Data records:
# # # # # # #

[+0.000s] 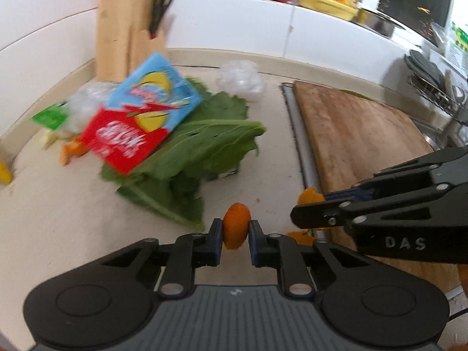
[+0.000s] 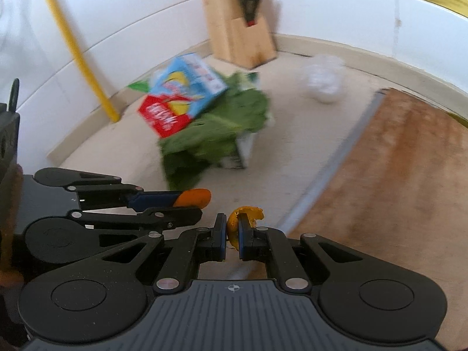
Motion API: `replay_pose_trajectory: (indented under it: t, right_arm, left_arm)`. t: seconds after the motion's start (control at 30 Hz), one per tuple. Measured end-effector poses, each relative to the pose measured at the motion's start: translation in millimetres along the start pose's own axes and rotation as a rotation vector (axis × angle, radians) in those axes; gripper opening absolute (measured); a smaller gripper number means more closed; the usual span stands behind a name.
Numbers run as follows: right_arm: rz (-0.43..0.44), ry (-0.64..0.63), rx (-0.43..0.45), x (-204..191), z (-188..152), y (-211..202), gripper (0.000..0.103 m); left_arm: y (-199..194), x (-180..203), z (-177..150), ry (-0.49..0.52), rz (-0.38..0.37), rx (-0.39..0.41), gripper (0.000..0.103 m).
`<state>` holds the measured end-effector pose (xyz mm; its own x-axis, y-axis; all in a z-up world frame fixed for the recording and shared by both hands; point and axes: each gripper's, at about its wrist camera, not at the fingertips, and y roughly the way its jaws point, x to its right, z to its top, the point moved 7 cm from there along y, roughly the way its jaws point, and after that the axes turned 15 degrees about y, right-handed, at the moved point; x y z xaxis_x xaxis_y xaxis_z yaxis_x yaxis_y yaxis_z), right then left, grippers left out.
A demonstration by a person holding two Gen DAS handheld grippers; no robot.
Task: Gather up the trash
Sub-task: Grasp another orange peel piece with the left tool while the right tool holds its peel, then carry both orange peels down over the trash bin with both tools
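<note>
From the left wrist, the left gripper is clamped on an orange peel piece standing upright between its pads, while the trash heap, a snack packet on green leaves, lies ahead and to the left on the counter. From the right wrist, the right gripper pinches a curled peel scrap; the heap sits ahead, slightly left, so the left hand looks nearer it.

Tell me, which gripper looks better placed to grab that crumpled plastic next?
Probably neither yet. The left gripper pinches an orange peel, the right gripper another peel. Once emptied, the right seems closer to the plastic.
</note>
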<state>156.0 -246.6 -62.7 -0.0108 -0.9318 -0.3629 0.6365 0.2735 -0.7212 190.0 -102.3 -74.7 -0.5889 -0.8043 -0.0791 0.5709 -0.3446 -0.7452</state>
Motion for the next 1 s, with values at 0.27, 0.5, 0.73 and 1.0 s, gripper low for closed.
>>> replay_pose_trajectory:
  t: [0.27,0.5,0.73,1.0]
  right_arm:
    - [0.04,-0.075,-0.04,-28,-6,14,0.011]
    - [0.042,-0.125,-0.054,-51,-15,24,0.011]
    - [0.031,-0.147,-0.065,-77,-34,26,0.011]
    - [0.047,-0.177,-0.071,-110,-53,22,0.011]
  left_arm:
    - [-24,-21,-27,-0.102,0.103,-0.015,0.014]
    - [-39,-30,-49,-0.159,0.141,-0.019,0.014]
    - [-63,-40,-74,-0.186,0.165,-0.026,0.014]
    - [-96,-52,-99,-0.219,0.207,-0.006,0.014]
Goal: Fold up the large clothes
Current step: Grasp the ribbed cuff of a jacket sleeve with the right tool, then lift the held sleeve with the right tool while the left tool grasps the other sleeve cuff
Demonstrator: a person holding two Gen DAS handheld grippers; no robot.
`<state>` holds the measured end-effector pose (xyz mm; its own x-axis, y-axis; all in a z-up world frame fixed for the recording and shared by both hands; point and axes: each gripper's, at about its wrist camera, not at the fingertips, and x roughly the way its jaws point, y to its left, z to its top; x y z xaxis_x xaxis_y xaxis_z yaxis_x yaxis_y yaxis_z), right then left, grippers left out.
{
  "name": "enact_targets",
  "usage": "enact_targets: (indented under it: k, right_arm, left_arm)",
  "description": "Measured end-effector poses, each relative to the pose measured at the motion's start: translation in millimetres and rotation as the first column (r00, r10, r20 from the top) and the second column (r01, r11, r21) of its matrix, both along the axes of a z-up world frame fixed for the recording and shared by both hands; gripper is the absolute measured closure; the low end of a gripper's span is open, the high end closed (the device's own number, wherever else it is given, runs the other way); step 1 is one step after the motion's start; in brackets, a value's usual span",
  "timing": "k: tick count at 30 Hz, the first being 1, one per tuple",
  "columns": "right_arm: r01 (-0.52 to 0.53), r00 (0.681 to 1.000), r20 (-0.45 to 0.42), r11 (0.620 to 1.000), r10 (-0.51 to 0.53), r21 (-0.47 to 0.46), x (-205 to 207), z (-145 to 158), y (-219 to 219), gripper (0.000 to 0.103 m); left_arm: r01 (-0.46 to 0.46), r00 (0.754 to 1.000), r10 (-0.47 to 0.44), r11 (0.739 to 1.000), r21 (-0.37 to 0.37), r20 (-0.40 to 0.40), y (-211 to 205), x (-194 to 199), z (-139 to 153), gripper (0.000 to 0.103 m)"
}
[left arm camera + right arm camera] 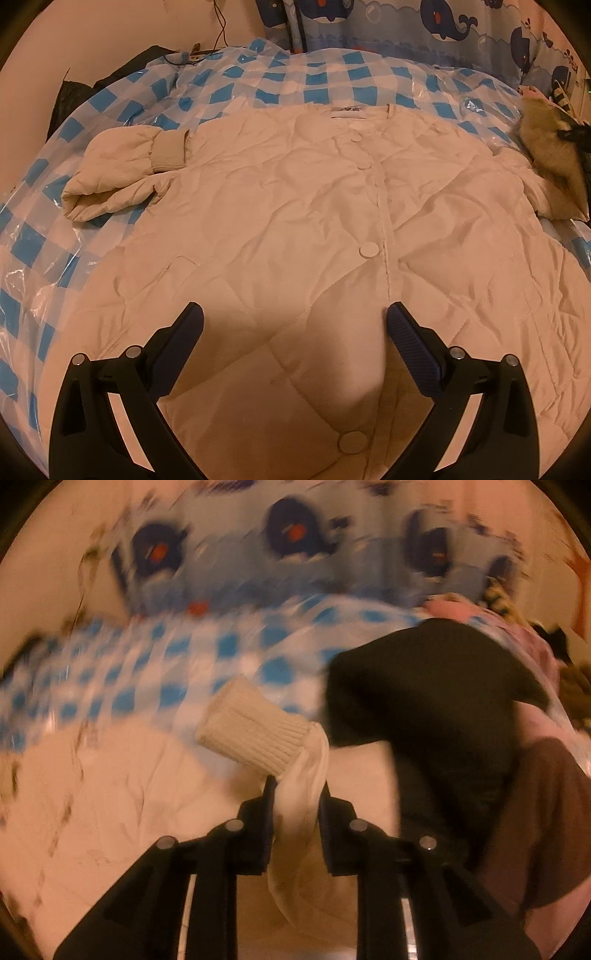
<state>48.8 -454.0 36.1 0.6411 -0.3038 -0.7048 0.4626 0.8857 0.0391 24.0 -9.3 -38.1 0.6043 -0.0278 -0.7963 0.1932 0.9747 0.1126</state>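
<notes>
A cream quilted jacket [295,206] lies front up and buttoned on the bed, collar at the far side. Its left sleeve [122,166] is folded back beside the body, ribbed cuff toward the chest. My left gripper [295,317] hangs open just above the lower front, beside the button strip, with nothing between its fingers. In the blurred right wrist view my right gripper [297,794] is shut on the other sleeve's thin fabric. That sleeve's ribbed cuff [255,727] sticks out beyond the fingertips, lifted over the jacket body [110,794].
A blue-and-white checked cover under clear plastic [258,81] spreads under the jacket. A whale-print cloth [406,22] hangs behind. A dark garment [424,701] and brown and pink clothes [535,812] lie to the right. An olive bundle [554,155] sits at the right edge.
</notes>
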Motion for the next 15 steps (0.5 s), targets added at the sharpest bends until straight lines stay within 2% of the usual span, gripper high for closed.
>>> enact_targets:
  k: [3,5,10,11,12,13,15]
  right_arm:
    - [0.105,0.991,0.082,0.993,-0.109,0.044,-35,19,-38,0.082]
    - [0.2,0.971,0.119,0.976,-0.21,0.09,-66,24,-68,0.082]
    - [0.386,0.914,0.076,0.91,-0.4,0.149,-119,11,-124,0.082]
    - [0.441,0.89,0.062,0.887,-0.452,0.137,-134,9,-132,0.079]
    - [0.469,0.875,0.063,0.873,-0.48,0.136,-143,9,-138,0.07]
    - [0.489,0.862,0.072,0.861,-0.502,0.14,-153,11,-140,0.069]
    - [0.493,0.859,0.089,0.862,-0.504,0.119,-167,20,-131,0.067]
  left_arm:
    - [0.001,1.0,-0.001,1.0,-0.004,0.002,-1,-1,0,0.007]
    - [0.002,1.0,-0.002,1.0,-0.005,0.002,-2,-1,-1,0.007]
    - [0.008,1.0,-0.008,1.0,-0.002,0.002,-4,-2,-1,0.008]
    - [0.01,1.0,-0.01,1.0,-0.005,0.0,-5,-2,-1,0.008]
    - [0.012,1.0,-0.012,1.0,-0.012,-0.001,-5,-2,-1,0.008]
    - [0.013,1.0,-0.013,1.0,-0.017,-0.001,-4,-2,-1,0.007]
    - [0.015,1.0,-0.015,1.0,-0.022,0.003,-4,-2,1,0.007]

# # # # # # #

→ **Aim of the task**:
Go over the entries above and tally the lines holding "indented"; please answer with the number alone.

→ **Answer to the exercise**:
2